Es un Daniel desmejorado.
Mechones de flequillo seboso le caen sobre la frente y apenas dejan a la vista unos ojos encarnados como si acabara de salir de una piscina de cloro. Está hecho un trapo: camiseta arrugada y sudada, pantalón mugriento, nariz moqueante, el cabello convertido en el mocho de una fregona vieja. Se encuentra de pie en un receptáculo circular, de no más de un par de metros de diámetro. Dirige los ojos a lo alto, desde donde enfoca la cámara. Pero la suya es una mirada angustiosa, como si contemplara algo que escapa a la vista del espectador, como si temiera que algo terrible sucediera allá arriba.
De repente, alguien habla fuera de plano encubierto por un distorsionador de voz.
Hola, amigos. Lo que vais a ver no es ningún fake.
Tras unos segundos inquietantes en los que nada ocurre, un líquido negro y espeso comienza a caer. Los grumos salpican a Daniel en los hombros, el cabello, las ropas. El chico ahoga un gemido y cierra los ojos. Poco a poco, el chorro pesado va empantanando el suelo. Envuelve los pies descalzos de Daniel y sigue avanzando, cubriendo cada rincón del cuchitril en el que está retenido.
Esto que está cayendo es petróleo. Ha sido programado para rebasar los ciento setenta y seis centímetros dentro de cuarenta y ocho horas. Como tal vez sepáis sus más fieles seguidores, ciento setenta y seis centímetros es exactamente lo que mide vuestro querido instagramer.
Otra pausa, ahora con un toque teatral para crear expectación antes del dato final.
¿Que si podéis hacer algo? Claro, de eso se trata. Hemos puesto en marcha un crowdfunding para que le ayudéis. Si antes de que se cumpla el plazo de cuarenta y ocho horas se alcanzan los tres millones de euros, el vertido se interrumpirá y vuestro principito podrá salvar la vida.
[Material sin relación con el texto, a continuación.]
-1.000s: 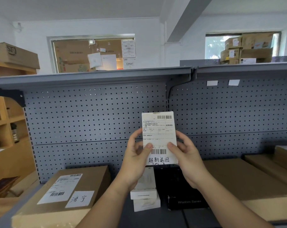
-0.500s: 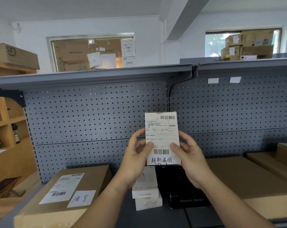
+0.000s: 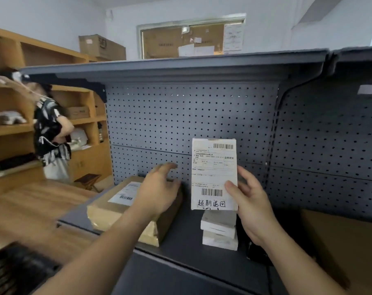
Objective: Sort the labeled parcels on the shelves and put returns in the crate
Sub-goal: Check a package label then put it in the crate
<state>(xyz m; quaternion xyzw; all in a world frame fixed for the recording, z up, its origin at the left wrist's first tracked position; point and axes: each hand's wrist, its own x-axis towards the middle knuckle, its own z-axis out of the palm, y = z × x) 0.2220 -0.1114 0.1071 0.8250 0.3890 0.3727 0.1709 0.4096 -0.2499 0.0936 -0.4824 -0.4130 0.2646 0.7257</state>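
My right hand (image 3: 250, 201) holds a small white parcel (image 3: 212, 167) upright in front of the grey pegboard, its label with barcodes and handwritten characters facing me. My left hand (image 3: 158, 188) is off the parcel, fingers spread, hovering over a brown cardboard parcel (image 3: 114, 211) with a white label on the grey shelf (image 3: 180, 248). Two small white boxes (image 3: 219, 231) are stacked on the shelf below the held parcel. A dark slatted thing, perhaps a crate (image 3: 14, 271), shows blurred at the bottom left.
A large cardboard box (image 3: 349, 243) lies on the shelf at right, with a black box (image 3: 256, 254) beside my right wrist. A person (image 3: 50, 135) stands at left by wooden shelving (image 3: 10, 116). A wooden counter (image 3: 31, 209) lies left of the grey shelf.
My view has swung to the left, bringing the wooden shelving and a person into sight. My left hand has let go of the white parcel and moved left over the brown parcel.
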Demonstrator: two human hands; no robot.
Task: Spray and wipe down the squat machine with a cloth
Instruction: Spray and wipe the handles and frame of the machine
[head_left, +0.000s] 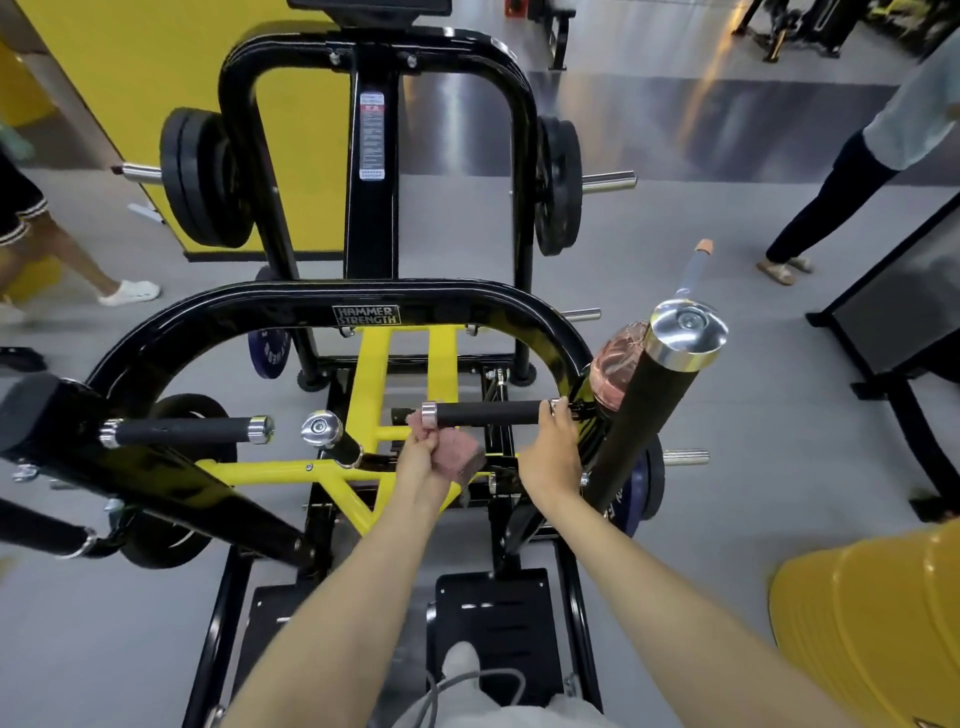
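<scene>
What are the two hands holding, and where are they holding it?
The left hand holds a bunched pink cloth by its top, at the free end of the black handle. The right hand grips the handle's other end.

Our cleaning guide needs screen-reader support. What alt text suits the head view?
A left hand holds a pink cloth at the free end of a black handle on a black-and-yellow squat machine; the right hand grips the handle's other end.

Cloth (457, 453) under handle (493, 413) — bottle (621, 364) to its right.
</scene>
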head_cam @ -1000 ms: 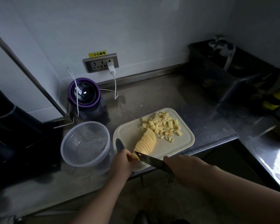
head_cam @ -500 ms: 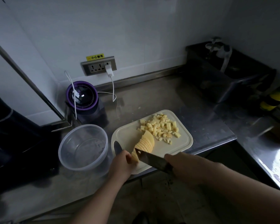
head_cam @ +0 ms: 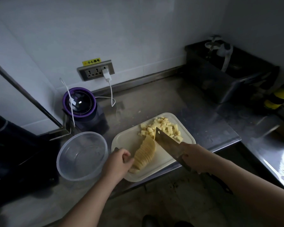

La cámara hace zoom sobre el rostro de Daniel. Los sollozos se han abierto paso hasta su garganta y ahora se convulsiona sin parar. El fluido sigue cayendo sobre él. Un goterón negruzco y denso resbala por su frente penetrándole en el ojo izquierdo. Se sacude ante el escozor y al hacerlo cae al suelo como un fardo. Trata de ponerse en pie, pero el espacio es demasiado pequeño y resbala una y otra vez de forma patética y aparatosa. Lo único que consigue es revolverse en el fango negro. Se escucha un aullido de desesperación que le nace de lo más profundo de las entrañas. Cuando al fin logra levantarse, todas sus ropas están impregnadas de esa sustancia tóxica.